The Pressure of the Past: “The past is never dead,” wrote William Faulkner; “it’s not even past.” His sentiment certainly captures one of the thematic preoccupations of The Hound of the Baskervilles: the pervasive presence of what has gone before. Various characters in the book are coping (or, in some cases, failing to cope) with the burdens of their past. Sir Charles and Sir Henry, for instance, are both confronted with the legacy of their family name: the purported ribaldry of Hugo Baskerville, who looms large in family lore as a “wild, profane and godless man,” has cast a blight upon the Baskerville reputation and, of course, is the ostensible basis for the “curse” of the hell-hound. Baskerville Hall lies in disrepair, a visual reminder of the family’s disrepute, which Sir Henry is motivated to attempt to rebuild. That decision brings his course into collision with that of Jack Stapleton—of course, we learn at the novel’s end, is in fact another member of the Baskerville line—who is also attempting to escape his past as a criminal (his embezzlement of public funds) but who can only plot to do so through further criminal activity (his plots to kill both the masters of Baskerville Hall in order to inherit their legacy). The setting of the novel’s events itself reminds us of how the past is always with us, since Baskerville Hall is built on a moor that is populated by huts dating back to Britain’s Stone Age. Thus, in its plot and its setting, Conan Doyle’s novel asserts that none can escape the task of dealing with the unfinished business of one’s personal past as well as that of past generations—one can only choose how one will do so.
The Uncertain Future: A further temporal theme in The Hound of the Baskervilles is the anxiety with which Britain faced the dawning of the 20th century. The age of the British Empire, upon which once “the sun had never set,” was ending; society was shifting; the old certainties no longer proved true. As Watson tells Beryl Stapleton, “Life has become like that great Grimpen Mire, with little green patches everywhere into which one may sink and with no guide to point the track” (p. 86). With its vivid depiction of an ancient family line facing a crisis from which, were it not for the interventions of Sherlock Holmes, it might not have recovered, Conan Doyle’s novel perfectly captures the sense of social dis-ease and disorder permeating Victorian England as the 19th century drew to its close. As a PBS Masterpiece essay on The Hound of the Baskervilles argues, “Holmes offered readers reassurance about traditional English values, especially useful at a time when England was beginning to feel uncertainty about its place in the world. With each crime he solves, the social order is restored, and proper class values are reaffirmed” (http://www.pbs.org/wgbh/masterpiece/hound/tg_era.html).
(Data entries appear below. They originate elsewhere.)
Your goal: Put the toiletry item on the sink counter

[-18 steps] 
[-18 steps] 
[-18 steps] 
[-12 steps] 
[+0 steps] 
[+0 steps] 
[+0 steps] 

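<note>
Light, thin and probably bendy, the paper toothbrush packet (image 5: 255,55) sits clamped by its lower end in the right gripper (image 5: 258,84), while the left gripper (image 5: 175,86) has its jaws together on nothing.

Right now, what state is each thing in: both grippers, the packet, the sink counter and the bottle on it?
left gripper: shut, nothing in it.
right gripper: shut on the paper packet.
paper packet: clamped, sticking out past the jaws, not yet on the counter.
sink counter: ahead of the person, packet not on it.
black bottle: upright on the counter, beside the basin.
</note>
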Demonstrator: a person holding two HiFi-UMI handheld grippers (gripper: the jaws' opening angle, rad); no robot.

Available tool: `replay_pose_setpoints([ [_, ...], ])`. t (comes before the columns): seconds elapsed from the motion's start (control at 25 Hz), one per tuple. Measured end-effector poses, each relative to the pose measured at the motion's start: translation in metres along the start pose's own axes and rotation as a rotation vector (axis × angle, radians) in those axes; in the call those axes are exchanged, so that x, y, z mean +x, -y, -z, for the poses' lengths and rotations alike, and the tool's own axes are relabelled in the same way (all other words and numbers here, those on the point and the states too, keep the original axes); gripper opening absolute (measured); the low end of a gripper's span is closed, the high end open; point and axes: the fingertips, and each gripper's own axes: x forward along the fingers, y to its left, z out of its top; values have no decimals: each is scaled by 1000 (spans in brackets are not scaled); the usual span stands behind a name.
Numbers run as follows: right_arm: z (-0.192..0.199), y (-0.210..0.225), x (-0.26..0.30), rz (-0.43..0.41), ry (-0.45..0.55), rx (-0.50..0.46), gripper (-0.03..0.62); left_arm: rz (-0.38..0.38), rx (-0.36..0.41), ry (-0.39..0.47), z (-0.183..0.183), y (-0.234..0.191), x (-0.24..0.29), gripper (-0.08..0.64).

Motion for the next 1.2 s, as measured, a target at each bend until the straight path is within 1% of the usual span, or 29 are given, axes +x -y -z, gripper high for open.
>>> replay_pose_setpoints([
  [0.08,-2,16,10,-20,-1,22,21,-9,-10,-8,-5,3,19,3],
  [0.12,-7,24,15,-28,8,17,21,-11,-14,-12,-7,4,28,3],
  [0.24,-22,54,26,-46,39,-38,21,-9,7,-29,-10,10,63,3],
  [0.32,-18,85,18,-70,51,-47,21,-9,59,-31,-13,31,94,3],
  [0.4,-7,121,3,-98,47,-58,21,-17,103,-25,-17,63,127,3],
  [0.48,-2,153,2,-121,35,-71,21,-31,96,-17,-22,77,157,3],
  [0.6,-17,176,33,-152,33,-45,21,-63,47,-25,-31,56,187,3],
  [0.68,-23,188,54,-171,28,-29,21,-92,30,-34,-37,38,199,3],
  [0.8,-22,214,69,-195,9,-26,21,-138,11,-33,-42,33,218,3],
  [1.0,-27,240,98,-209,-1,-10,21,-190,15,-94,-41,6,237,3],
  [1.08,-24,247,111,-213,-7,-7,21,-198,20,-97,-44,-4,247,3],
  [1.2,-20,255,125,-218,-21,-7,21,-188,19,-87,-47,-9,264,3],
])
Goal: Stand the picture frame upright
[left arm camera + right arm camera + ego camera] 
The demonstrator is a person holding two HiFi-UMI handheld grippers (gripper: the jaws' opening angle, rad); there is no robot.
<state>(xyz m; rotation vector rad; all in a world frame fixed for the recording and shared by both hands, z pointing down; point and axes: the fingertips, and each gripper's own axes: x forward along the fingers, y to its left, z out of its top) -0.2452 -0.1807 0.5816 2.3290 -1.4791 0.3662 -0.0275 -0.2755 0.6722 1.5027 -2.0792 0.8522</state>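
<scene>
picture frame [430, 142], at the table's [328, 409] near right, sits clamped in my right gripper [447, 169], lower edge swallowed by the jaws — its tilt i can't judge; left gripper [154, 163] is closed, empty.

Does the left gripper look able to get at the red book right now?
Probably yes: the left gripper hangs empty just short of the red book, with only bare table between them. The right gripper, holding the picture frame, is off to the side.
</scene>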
The Triumph of Reason: Closely related to the fin de siecle concerns of the novel, then, is its celebration of Sherlock Holmes as a rational hero. Not for nothing does Beryl Stapleton’s warning to Sir Henry tell him to stay away from the moors “as he value[s] [his] life or reason” (emphasis added), for the moors around Baskerville Hall, “haunted” as they supposedly are by a demonic, spectral Hound, challenge Victorian society’s faith in the power of the intellect. Both Darwin’s theory of evolution by natural selection and the Industrial Revolution created a sense of inevitable human progress in Victorian Britain, carried forward by the power of the human mind. Such “fairy tales” (as Holmes dismisses the story of the family curse) as haunt the moors only threaten that sense of stability and that faith in rational progress. Holmes exists, however, to reinforce it, encouraging readers not to shy away from the irrational but to confront it for the purpose of refuting it. As he famously tells Watson, “The more outré and grotesque an incident is the more carefully it deserves to be examined, and the very point which appears to complicate a case is, when duly considered and scientifically handled, the one which is most likely to elucidate it.”